= REQUIREMENT =
Would you set down every line of the data below exactly as it reads?
* * * * *
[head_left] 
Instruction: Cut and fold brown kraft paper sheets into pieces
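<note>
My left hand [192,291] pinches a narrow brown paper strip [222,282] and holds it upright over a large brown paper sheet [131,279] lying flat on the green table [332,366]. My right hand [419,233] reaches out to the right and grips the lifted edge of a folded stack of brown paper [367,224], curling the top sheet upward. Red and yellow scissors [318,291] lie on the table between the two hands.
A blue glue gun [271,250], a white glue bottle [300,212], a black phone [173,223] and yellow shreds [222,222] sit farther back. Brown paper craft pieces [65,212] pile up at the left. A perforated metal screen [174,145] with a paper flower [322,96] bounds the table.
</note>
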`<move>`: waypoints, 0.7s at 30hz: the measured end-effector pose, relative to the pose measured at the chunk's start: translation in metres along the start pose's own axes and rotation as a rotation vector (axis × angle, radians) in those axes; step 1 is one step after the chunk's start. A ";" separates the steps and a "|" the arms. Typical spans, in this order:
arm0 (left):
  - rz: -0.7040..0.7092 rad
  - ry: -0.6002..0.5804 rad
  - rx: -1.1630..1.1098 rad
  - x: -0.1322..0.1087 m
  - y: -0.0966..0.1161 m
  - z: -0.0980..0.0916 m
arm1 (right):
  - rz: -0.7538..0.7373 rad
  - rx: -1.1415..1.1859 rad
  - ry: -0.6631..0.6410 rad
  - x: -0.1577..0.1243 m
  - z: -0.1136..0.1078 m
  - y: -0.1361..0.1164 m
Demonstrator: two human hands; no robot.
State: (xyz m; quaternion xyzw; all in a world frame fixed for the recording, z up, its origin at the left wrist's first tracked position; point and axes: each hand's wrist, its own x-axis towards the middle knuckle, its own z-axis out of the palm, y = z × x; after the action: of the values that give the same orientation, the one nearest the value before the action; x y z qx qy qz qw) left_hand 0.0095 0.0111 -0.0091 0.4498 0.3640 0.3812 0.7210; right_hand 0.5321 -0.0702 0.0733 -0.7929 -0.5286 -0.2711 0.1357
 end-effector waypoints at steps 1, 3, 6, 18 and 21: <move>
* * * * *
= RESULT =
[head_left] 
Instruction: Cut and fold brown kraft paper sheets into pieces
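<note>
My left hand [192,291] pinches a narrow brown paper strip [222,282] and holds it upright over a large brown paper sheet [131,279] lying flat on the green table [332,366]. My right hand [419,233] reaches out to the right and grips the lifted edge of a folded stack of brown paper [367,224], curling the top sheet upward. Red and yellow scissors [318,291] lie on the table between the two hands.
A blue glue gun [271,250], a white glue bottle [300,212], a black phone [173,223] and yellow shreds [222,222] sit farther back. Brown paper craft pieces [65,212] pile up at the left. A perforated metal screen [174,145] with a paper flower [322,96] bounds the table.
</note>
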`<move>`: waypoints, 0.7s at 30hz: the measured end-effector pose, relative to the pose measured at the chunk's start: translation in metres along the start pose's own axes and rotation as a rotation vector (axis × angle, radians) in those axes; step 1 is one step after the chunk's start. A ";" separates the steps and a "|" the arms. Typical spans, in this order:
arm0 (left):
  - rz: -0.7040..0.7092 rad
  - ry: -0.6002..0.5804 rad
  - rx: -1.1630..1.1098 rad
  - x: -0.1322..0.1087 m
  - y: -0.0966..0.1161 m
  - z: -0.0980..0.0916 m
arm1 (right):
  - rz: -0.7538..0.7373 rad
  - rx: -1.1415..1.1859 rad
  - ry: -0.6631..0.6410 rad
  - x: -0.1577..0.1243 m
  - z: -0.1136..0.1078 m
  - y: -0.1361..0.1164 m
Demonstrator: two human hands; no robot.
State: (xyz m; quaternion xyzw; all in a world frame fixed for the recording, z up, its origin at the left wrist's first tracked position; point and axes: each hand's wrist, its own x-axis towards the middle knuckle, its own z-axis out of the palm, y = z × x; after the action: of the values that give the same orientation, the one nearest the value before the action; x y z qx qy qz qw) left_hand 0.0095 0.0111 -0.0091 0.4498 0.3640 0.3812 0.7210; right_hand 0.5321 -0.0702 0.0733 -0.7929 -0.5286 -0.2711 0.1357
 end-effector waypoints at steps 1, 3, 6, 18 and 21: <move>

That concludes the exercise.